Bladder outflow obstruction secondary to posterior urethral valves-sporadic or familial disorder. Associated abnormalities may be tracheo-esophageal fistula, total anomalous pulmonary drainage, mitral stenosis, skeletal abnormalities, imperforate anus and trisomy 13,18.
Renal dysplasia
Multicystic dysplastic kidney may occur in association with many syndromes like Dandy-Walker and Apert's syndromeZellweger's, Meckel-Gruber and Jeune syndrome are associated with nonobstructive cystic dysplasia
Urachal cyst
Can be as an isolated anomaly or in association with prune-belly syndrome.
Ovarian cysts
Polyhydramnios is seen in 5-10%of patients. Complications include torsion, hemorrhage, necrosis, rupture and intestinal obstruction.
Hydrometrocolpos
Secondary to imperforate hymen or as a part of McKusick- Kaufman syndrome
2.Gastrointestinal cystic lesions (15%)
Duodenal atresia or stenosis
May have other intestinal atresias, congenital heart disease and the VACTERL association.
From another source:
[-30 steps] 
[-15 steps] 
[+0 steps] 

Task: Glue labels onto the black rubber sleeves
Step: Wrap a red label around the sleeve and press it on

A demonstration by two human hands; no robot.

About 30% of cases are associated with Down's syndrome.
Small bowel obstruction
Usually associated with polyhydramnios.Abnormal karyotype is rare.
Large bowel obstruction
Hirsch-prung disease- Down's syndrome is seen in around 5% with these.
Duplication cysts
May be associated with developmental disorders of spinal cord and blood vessels.
Mesenteric and Omental cysts
lymphatic hamartomas, described in detail in discussion.
3. Other Cystic mass.
Precise antenatal diagnosis of Cystic mass arising from hepato-biliary system, adrenal glands, pancreas, spleen other abdominal organs and retroperitoneum is challenging.